Andy Driscoll: ObamaCare Has History on Its Side

Employer-provided healthcare, in its true light, should long ago have been seen for what it was: a stopgap measure to ensure wartime factory workers coverage to prevent war-profiteering by corporations whose largesse derived directly from government contracts to produce tanks, jeeps, armaments, etc., produced mostly by Rosie the Riveter…women employed to replace the men sent to the battlefields and war ships.

Insurance companies had a premium holiday because they could profit handsomely from certain percentages of those defense contracts to provide the coverages required by them.

After the war, instead of finding a way to maintain those coverages on such a massive, government-funded scale, employer-provided healthcare moved into a permanent group policy culture that kept premiums and profits flowing to the private insurers, thus allowing a continually evolving insurance industry to remain in the business of denying coverage for pre-existing conditions and specific procedures. In other words, the money drove the development of actual health care based on what insurance companies said they’d pay for.
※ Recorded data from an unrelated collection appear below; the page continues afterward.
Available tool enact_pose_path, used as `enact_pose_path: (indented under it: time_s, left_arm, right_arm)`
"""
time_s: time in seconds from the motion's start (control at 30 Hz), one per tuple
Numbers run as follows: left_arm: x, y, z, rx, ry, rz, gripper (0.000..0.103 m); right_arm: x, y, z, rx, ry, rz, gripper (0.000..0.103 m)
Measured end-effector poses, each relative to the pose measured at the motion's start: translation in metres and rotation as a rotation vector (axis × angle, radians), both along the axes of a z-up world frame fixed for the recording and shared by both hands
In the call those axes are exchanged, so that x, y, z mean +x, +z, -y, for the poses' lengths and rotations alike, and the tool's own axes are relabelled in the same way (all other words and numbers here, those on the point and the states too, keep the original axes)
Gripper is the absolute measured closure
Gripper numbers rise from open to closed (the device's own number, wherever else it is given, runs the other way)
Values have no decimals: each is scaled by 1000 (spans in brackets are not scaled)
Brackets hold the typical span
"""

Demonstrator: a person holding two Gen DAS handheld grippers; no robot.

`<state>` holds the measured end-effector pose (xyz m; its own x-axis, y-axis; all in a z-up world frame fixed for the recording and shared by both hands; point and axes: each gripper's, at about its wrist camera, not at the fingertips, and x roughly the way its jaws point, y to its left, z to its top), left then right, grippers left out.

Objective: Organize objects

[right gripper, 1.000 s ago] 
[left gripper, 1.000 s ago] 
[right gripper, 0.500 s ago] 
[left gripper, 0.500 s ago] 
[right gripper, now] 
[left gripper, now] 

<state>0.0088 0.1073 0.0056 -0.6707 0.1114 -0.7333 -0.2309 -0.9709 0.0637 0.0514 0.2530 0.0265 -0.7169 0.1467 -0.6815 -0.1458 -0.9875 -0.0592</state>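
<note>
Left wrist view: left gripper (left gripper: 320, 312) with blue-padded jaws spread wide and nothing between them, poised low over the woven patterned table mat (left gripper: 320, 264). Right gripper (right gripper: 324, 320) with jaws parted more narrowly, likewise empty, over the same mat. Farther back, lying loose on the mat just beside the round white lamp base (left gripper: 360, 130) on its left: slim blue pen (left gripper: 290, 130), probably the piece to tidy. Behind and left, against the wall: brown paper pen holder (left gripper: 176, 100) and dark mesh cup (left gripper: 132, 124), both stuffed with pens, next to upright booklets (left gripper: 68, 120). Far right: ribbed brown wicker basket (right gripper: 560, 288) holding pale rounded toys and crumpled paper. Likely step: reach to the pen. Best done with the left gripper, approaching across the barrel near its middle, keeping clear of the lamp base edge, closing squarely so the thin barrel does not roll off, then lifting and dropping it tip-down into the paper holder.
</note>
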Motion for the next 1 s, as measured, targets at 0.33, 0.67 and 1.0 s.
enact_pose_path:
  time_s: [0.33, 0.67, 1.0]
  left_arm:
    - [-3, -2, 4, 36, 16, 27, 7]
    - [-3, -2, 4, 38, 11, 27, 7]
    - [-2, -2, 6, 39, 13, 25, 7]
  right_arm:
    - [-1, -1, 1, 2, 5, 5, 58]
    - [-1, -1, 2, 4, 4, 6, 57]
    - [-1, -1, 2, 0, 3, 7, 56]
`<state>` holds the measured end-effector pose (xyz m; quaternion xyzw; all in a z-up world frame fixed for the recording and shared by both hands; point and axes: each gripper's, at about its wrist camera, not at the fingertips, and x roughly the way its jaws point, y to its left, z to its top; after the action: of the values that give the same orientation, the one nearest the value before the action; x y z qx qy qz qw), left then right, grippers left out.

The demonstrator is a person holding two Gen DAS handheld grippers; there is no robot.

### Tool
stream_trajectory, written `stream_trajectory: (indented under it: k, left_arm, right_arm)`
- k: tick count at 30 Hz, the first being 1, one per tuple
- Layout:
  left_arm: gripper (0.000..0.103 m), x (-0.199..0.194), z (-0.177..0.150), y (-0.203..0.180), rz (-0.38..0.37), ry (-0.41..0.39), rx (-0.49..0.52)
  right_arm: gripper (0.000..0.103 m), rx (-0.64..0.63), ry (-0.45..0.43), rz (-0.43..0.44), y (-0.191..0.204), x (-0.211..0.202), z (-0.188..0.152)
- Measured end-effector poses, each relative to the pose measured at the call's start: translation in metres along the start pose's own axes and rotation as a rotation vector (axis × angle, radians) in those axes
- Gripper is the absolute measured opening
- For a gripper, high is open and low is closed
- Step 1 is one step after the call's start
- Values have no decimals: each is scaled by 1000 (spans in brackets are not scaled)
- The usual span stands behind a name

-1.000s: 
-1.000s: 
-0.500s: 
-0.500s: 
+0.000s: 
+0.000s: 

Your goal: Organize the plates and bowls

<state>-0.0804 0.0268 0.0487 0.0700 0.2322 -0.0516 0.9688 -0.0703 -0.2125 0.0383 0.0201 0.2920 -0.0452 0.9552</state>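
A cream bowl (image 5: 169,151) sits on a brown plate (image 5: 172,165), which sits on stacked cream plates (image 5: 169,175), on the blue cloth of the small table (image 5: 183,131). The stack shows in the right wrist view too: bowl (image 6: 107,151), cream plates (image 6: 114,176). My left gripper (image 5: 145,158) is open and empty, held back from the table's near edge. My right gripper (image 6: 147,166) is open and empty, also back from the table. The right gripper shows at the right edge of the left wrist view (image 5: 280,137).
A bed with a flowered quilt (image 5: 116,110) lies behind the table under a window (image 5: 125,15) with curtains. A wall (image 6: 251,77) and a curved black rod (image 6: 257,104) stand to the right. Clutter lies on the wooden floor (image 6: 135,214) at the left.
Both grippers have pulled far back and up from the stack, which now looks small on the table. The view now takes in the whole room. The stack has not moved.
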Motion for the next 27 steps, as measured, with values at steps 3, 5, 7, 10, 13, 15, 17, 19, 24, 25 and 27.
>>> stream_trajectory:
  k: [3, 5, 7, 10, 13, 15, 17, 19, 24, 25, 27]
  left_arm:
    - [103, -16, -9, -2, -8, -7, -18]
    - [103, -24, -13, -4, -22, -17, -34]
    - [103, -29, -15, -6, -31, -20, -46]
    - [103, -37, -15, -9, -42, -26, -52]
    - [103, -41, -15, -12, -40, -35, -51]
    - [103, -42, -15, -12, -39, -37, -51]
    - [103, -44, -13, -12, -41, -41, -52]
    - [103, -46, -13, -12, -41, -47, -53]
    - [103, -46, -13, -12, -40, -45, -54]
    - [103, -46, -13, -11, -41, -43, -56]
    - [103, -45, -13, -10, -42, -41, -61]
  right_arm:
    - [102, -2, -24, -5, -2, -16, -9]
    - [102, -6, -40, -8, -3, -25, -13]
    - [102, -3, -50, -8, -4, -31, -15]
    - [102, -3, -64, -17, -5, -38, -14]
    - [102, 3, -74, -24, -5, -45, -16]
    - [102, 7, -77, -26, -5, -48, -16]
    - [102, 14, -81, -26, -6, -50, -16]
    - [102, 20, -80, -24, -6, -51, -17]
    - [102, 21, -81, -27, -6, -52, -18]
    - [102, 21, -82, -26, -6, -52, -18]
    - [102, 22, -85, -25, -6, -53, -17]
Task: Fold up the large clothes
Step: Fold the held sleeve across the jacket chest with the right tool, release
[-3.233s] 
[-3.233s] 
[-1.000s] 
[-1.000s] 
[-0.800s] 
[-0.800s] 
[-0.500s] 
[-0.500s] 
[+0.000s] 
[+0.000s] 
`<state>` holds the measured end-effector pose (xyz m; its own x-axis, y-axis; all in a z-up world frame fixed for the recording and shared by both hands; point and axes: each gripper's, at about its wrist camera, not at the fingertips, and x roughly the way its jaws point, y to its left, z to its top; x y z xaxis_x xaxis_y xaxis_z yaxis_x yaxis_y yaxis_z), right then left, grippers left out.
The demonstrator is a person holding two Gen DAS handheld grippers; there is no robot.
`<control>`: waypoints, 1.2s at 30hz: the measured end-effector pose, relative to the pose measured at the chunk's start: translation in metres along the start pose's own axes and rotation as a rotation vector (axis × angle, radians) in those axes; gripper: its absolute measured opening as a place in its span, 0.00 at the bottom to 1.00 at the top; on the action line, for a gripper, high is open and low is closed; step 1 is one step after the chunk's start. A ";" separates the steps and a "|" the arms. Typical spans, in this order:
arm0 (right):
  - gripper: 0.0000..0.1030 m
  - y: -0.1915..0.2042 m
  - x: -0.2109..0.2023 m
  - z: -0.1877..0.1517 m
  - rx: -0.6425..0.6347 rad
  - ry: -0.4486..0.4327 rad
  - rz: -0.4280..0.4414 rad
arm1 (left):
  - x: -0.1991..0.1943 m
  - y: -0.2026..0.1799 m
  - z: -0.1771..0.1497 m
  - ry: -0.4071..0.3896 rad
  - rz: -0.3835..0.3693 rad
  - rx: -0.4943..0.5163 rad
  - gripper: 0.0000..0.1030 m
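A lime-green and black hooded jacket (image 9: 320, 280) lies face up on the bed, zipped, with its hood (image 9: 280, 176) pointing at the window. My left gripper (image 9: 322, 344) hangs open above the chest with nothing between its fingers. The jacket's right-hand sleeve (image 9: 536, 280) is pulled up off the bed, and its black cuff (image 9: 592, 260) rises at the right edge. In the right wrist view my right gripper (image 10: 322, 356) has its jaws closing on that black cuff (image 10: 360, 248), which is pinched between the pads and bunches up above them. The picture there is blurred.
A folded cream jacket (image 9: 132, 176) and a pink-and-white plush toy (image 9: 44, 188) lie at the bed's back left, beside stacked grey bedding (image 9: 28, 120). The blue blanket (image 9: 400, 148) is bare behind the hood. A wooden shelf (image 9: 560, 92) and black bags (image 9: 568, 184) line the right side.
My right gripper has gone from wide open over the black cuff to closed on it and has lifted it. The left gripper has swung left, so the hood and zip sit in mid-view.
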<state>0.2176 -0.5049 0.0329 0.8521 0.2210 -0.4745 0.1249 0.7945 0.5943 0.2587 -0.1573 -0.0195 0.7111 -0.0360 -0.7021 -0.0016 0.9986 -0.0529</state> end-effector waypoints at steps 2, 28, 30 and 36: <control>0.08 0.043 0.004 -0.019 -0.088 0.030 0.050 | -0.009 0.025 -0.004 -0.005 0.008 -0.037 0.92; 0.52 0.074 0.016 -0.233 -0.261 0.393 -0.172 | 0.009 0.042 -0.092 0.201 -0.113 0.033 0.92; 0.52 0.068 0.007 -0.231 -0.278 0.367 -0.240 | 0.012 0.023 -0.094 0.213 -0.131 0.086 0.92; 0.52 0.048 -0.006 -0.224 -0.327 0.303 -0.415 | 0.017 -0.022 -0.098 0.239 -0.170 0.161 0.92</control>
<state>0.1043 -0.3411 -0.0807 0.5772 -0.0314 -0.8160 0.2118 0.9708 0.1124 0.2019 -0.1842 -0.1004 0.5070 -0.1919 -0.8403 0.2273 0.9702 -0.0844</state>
Moreover, a worker’s insurance stopped cold if he or she changed jobs, then often having to wait six months, at least, before her/his new employer’s policy would cover then. More profits.

Never mind how onerous this was to a society’s contract with its citizens to provide a life without fear of losing their healthcare when they contacted an illness or changed their workplaces. And if they were unemployed? Too bad. Nothing. At least, nothing until they qualified for welfare or General Assistance Medical Care (Medicaid in Minnesota). Destitute is what you’d have to be to qualify for governmental medical assistance.

Now the system grew like Topsy, based on fee-for-service reimbursements that ignored the benefits of preventative care and a system of health insurance covering everyone – universal care.

For more than 70 years this has been expanding exponentially with every special interest growing rich off the system that spent most of its time and money denying coverages for people sick and dying without it. For what is profitability if not minimizing expenses, and that is what insurers found easiest to do – by not doing what they were designed to do – paying for health care individuals could not individually afford.

Any wonder why, finally, 70-80% of health care providers – including well-heeled physicians – want out of the fee-for-service system and into some sort of single-payer system where payment for insuring everyone are also guaranteed and the job of paying for health care becomes a right instead of a privilege reserved for those most able to afford it? Also, docs and others have increasingly watched how preventive care actually improves patient care, increases income and reduces trauma.

Any wonder why the massively powerful health insurers and Big Pharma are fighting such a shift tooth and nail, thus buying off the political establishment to prevent such a rational approach from becoming law?

And any wonder why, despite the power and money behind those blocking efforts, rebellion is in the wind? The Occupy movement includes this issue, along with its many other legitimate beefs about the rip-off of society and its least advantaged residents by the controlling corporate culture in the United States.

That Forbes Magazine’s essay on the latest rulemaking by HHS around the ObamaCare law (I like the term ObamaCare – to be adopted like the GLBT community has adopted the term, “Queer” as its own) is really not a warning but a fist-in-the-air “yes” for the requirement that insurers pay out between 80 and 85% of premiums back into real health care/medical costs – not profits, and not expenses in the course of doing business.

For the author, Rick Ungar, the rules are the next step toward a single-payer system, and for Ungar and many of us – it cannot come soon enough. Amen.